Many colleagues when coming to the Central Highlands have the same feeling, the land under the Truong Son mountain range is truly majestic and also full of mystery.

As for us, we have spent almost a lifetime as journalists attached to the great Central Highlands, walking through bustling streets and many remote villages. Scenes of life in the highlands, encountered only a few times, have left their mark on our memories. Stories in the middle of the night in the forest haunt us endlessly. Names of places and regions typical of the highlands. Mountains without human footprints. Rapidly flowing rivers. Prosperous forests. High rocky slopes that we climb and climb, almost our entire lives without ever reaching them.
Sometimes, when I feel the lack of mountain space and the image of the highland people, my writing seems to lack vitality.

Working as a journalist in the Central Highlands, I have been through so many villages. So many stories I have heard and books I have read over and over again. Sacred forests, freshwater streams. Fascinating folk songs and dances. Streams of music that once heard cannot be forgotten. Customary laws that still hold their value and many indigenous knowledges that surprise and amaze us. That is the Central Highlands.
Journalists think they understand something, then they think they don’t understand anything. Then they ponder, then they want to go on field trips, eager to search. The more they go, the more they search, the more they lose their breath. They realize that the culture of the Central Highlands is a vast space and what they know is just a drop of water in the vast ocean of unknown things.
Also in this place, cultural expressions are gradually being lost and faded. Forests and living spaces are being depleted. Abandoned tombs. The bleeding of bronze musical instruments and antiques. Old artisans in villages leave and bring with them the “living documents” of a unique cultural region to the land of Yang. Many traditional cultural values are facing the risk of fading and being lost.

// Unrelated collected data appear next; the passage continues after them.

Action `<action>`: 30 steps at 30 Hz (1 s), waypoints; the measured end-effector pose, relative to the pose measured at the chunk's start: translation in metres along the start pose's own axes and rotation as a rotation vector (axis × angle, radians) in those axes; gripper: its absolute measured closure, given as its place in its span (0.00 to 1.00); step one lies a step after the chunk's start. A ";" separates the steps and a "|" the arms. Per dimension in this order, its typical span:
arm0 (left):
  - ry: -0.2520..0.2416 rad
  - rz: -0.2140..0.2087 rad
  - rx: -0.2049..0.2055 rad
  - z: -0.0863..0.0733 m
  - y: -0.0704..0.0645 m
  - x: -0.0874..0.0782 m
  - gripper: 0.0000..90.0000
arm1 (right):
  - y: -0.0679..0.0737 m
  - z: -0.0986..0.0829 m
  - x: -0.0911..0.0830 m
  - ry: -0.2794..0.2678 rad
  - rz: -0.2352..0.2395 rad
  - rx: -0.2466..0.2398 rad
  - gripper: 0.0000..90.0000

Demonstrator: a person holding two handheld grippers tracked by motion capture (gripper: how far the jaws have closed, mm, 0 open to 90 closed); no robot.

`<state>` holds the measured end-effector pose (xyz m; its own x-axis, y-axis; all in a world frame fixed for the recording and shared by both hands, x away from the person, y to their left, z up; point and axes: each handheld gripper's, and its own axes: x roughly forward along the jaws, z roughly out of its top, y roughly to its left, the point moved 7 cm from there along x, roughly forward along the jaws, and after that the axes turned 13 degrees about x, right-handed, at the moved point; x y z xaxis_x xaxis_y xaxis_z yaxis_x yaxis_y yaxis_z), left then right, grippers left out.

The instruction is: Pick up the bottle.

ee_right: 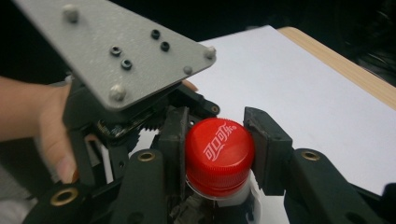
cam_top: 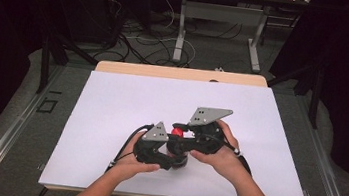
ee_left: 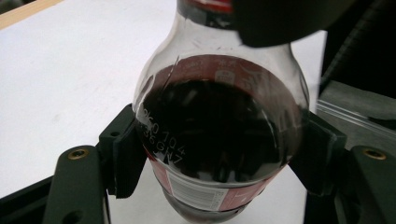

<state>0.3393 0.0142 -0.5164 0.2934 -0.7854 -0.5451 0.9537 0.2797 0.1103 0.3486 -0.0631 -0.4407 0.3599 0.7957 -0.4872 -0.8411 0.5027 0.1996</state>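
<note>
The red cap point(ee_right: 219, 151) carried white Chinese characters in flowing Coca-Cola style script, slanting across its top, with fine ribbing around its skirt. On the clear shoulder of the bottle point(ee_left: 219, 140) a white printed code ran sideways, partly readable as "60104" above a second line of letters that could not be made out surely; lower down sat a red label band with a white barcode panel, and faint red and white print curved around the far side of the glass-clear plastic. The bottle was a small, bulbous plastic one holding dark cola up to the shoulder, its neck empty and transparent. It stood upright near the front middle of the white-covered desk point(cam_top: 111, 100), between the person's two hands. The left claw point(ee_left: 219, 154) was closed around the bottle's body, its two black jaws pressed against opposite sides just above the label. The right claw point(ee_right: 215, 154) was closed on the cap, one jaw touching each side of it. In the high view the cap point(cam_top: 177, 131) showed as a red spot between the left claw point(cam_top: 175, 153) and the right claw point(cam_top: 183, 132), which sat close together.
</note>
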 end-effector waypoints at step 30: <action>0.076 0.076 -0.023 -0.001 0.003 0.000 0.34 | 0.000 0.000 -0.002 -0.028 -0.079 -0.020 0.68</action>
<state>0.3426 0.0154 -0.5171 0.3579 -0.7176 -0.5975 0.9269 0.3503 0.1346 0.3479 -0.0647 -0.4394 0.4361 0.7631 -0.4770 -0.8176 0.5574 0.1442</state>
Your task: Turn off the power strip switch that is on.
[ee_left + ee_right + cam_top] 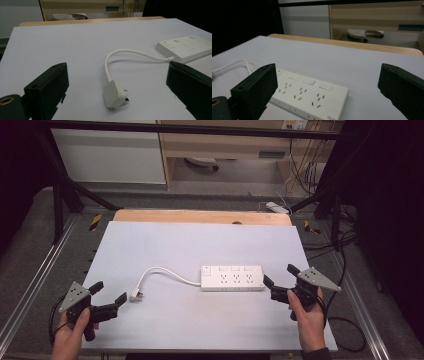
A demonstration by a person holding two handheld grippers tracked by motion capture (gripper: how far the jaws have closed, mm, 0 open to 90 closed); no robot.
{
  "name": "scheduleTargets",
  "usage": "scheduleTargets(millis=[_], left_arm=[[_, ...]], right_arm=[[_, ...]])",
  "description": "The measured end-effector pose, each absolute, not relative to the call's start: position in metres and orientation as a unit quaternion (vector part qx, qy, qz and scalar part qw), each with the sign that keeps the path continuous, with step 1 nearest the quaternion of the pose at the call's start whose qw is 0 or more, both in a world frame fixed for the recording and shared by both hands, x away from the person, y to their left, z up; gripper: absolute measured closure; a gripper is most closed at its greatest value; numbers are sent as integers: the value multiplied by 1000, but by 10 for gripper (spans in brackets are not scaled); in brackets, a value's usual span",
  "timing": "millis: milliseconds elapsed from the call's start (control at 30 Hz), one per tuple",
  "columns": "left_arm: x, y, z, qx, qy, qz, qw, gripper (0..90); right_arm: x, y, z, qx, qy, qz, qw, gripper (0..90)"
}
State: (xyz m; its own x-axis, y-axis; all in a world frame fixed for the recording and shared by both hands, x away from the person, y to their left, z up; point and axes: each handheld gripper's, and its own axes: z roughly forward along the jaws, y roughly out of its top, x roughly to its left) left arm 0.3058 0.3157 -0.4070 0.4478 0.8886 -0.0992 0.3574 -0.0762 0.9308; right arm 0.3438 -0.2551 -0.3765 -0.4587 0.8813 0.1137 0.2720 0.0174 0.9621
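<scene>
Hovering at the table's [150, 240] near-left corner, the left gripper [111, 294] has its jaws spread wide and empty, aimed at the white plug [136, 294] lying flat just beyond them. From the plug a short white cable [162, 270] arcs rightward to the power strip [232, 278], which lies flat right of centre, sockets up. Right gripper [280, 275] sits just off the strip's right end, jaws likewise wide apart, holding nothing, not touching the strip.
</scene>
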Motion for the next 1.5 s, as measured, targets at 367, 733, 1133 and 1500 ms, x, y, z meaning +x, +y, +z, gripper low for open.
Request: scheduleTargets(millis=[367,733,1133,1500], left_arm=[[306,316,-407,684,456,263,504,43],[306,315,-408,685,457,262,504,43],[307,315,-408,687,458,261,500,43],[307,316,-409,690,455,264,497,43]], right_arm=[[358,-249,-364,434,669,535,280,20],[371,-235,-357,425,692,516,275,35],[385,-221,-352,419,703,503,278,58],[399,-207,-356,413,709,501,275,78]])
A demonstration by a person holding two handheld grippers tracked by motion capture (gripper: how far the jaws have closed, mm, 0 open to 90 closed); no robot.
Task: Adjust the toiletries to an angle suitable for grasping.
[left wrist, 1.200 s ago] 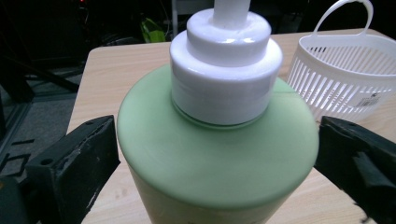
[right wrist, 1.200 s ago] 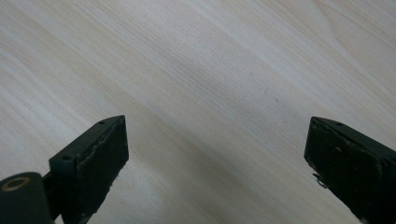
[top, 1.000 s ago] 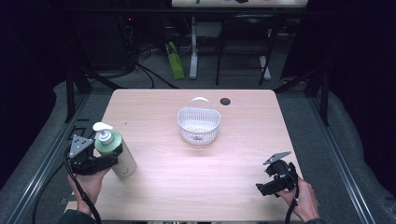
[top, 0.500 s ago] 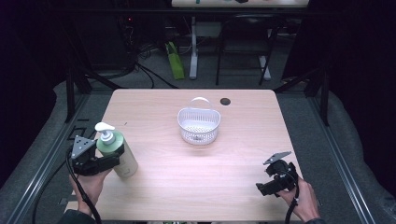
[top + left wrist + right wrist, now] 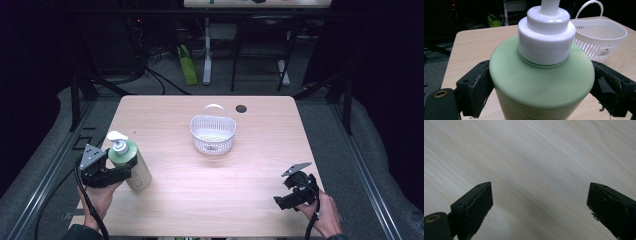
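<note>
Pale wood-grain table (image 5: 210, 200) fills the middle of a dark workspace, with grey floor on either side and cables and metal stand legs behind its far edge

At the near left part of that table is a green pump bottle (image 5: 131, 162), its white pump head (image 5: 117, 138) on top. In the high view it leans a little toward the table's middle; whether its base sits on the wood or hangs just above it I cannot tell. The left gripper (image 5: 120, 174) has its two black jaws closed against the bottle's sides, high on the body just under the shoulder. The left gripper view looks down on the bottle (image 5: 541, 82) from close behind, with the wide white collar (image 5: 546, 41) rising from the green shoulder and one jaw pressed to each flank. The person's left hand (image 5: 97, 197) holds that gripper from below, and its black cable trails off toward the near edge

Beyond the bottle, toward the middle of the table and well apart from it, stands a white plastic basket (image 5: 213, 134) with slotted walls and a thin loop handle at its far side; the left gripper view shows it (image 5: 599, 37) past the bottle's right shoulder. A small dark round hole (image 5: 241, 108) sits in the tabletop near the far edge, just beyond the basket

The right gripper (image 5: 281, 202) is low over the near right corner in the person's right hand (image 5: 325, 217), well apart from bottle and basket. In the right gripper view its jaws stand wide apart with bare wood (image 5: 536, 170) between them, gripping nothing
</note>
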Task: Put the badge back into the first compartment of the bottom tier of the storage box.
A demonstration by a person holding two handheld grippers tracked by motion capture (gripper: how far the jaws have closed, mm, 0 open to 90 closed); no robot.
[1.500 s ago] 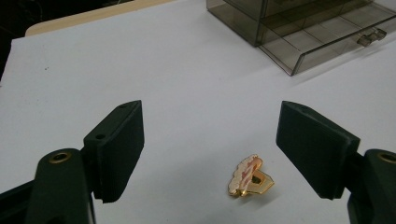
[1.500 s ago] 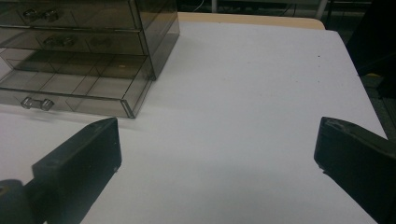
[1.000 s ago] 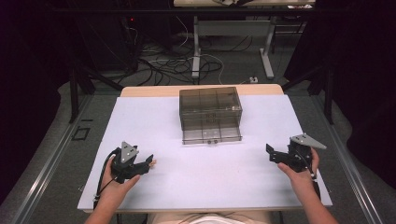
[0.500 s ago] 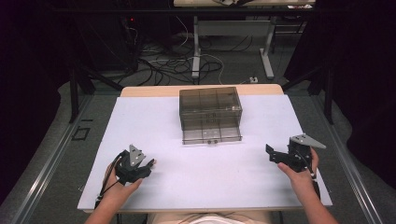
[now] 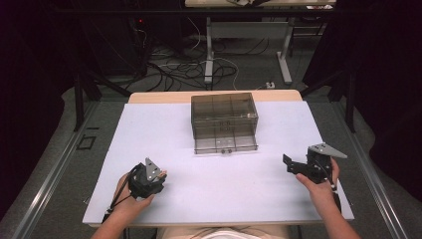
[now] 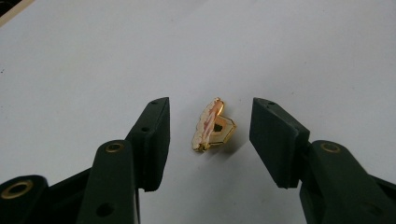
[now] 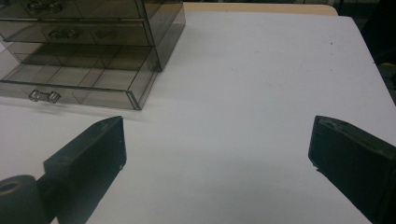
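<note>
Your left gripper (image 6: 210,135) is low over the surface (image 6: 303,56) with its jaws spread, and the trinket (image 6: 213,125) lies between them, touching neither. It is a small gold-edged piece with a pale, scalloped face, propped on edge rather than lying flat; what sort of ornament it is, you cannot tell from here. In the high view the left gripper (image 5: 149,178) sits near your edge of the surface, and the trinket shows as a pale speck just beside its tip.

Judge the trinket light, hard and slick: metal and enamel will give the pads little to bite on, and a piece this thin may tip or skid when one jaw reaches it first. Centre the jaws so both meet it together, across the flat face and the back, low near the surface. Close gently.

Your right gripper (image 7: 217,154) hangs with its jaws wide apart and nothing between them, only bare surface. Ahead of its left jaw stands the drawer box (image 7: 88,51), smoky clear plastic, its bottom drawer pulled partly out. In the high view the right gripper (image 5: 311,167) is well apart from the box (image 5: 224,122).
</note>
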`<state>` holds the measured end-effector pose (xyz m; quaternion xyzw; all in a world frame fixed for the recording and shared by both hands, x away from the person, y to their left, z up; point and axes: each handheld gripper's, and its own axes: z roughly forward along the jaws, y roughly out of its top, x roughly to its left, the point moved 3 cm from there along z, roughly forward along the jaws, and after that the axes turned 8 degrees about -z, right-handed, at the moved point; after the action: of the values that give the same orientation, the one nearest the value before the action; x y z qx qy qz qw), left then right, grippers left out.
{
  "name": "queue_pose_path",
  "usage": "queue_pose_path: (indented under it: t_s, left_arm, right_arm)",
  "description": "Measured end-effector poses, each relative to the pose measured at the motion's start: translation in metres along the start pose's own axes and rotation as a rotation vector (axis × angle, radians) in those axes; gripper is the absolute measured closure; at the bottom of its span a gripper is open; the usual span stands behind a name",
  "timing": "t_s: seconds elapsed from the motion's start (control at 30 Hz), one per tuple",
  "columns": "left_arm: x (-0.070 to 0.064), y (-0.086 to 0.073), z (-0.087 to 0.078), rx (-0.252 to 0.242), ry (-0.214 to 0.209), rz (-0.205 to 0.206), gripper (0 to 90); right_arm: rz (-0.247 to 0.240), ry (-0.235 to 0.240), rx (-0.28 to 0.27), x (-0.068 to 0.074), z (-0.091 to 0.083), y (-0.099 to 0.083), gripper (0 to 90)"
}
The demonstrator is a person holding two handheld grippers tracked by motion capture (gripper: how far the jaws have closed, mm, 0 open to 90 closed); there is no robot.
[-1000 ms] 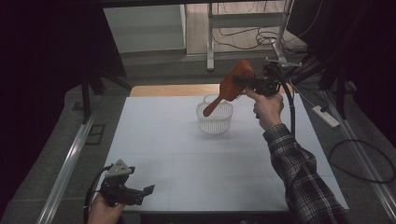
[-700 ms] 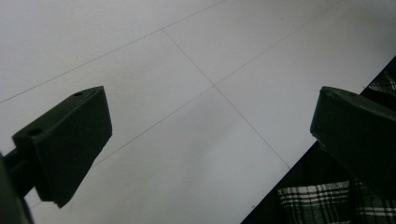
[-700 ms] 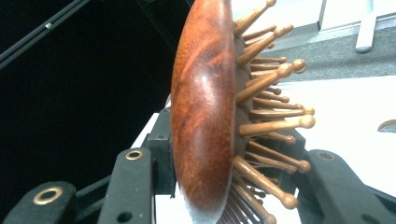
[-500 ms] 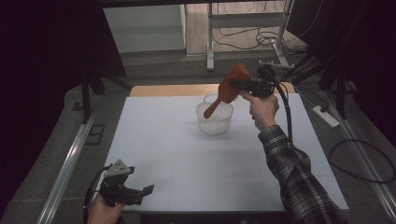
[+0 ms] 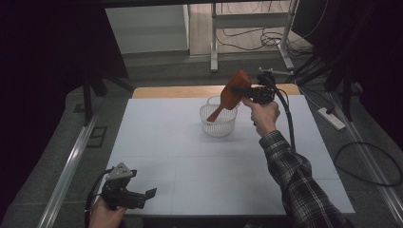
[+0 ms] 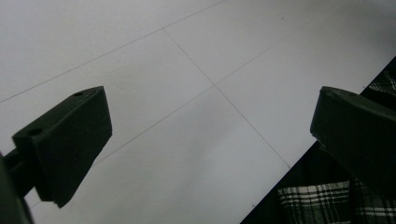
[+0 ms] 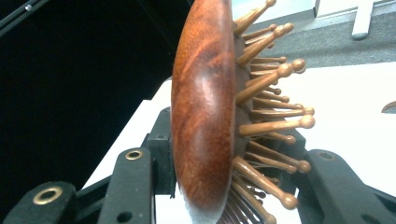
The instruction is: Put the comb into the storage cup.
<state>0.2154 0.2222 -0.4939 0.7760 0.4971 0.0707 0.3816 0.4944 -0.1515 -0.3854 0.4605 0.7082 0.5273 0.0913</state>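
1. Seen from the high view, your right gripper (image 5: 248, 92) holds the hairbrush (image 5: 231, 93) tilted, its handle dipping into the basket (image 5: 218, 124) on the table (image 5: 190, 166).
2. In the left gripper view, your left gripper (image 6: 205, 140) has its jaws wide apart, empty.
3. In the right gripper view, your jaws clamp the brush head.

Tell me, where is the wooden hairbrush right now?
In the high view, the wooden hairbrush is held up by the right gripper at the table's far side, its handle pointing down into the clear plastic basket.
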Motion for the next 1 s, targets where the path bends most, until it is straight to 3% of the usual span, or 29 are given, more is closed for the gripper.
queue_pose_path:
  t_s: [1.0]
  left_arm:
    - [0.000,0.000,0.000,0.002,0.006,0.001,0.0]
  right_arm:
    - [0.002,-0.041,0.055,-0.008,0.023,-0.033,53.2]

But also in this place, the children of the Central Highlands still maintain a passionate love for their villages, a love that clings to the thousand-year-old culture passed down by their ancestors. A love like the blood flowing in their veins. A love like the regret for what is gradually leaving. The young people of the Central Highlands are living in nostalgia for their stories, for their villages right in their thousand-year-old homeland...
Over the years, working as journalists in the Central Highlands, we and many colleagues have searched for and written about the cultural heritage of ethnic groups, explained the living space, the village-forest institution, the chain of agricultural rituals, the chain of life-cycle rituals; analyzed the source of cultural "genes"; told stories about villages, honored folk artisans, the "living treasures" of the great forest.
We also try to purify cultural values, indigenous knowledge that needs to be preserved and backward, barbaric customs that need to be eliminated. Journalists, with their civic responsibility, try to find ways to explain the causes and propose useful solutions to authorities at all levels, to management agencies and functions.

Journalists are not researchers, not experts in the field of culture, but journalists have the advantage of being witnesses. Sometimes, it is just simple things. Looking at the feet covered in basalt soil. Listening to the voice of a village elder telling a story. Hearing the crackling sound of firewood in a corner of a stilt house in a remote village or the sound of a bamboo instrument echoing in the night, the chirping of a mountain bird in the forest... A flower whose name we do not know blooming in a strange land. A river we wade across for the first time. A relic, a famous place, a folk story, an ancient song...
Just like that, but those are the differences, the differences that create identity. The identity of life will create the appeal of journalistic works. Journalists will come and go. Come and feel and be excited by the experiences and discoveries . Familiar things and strange things. And if we feel more deeply, we will find strange even the things that seem very familiar.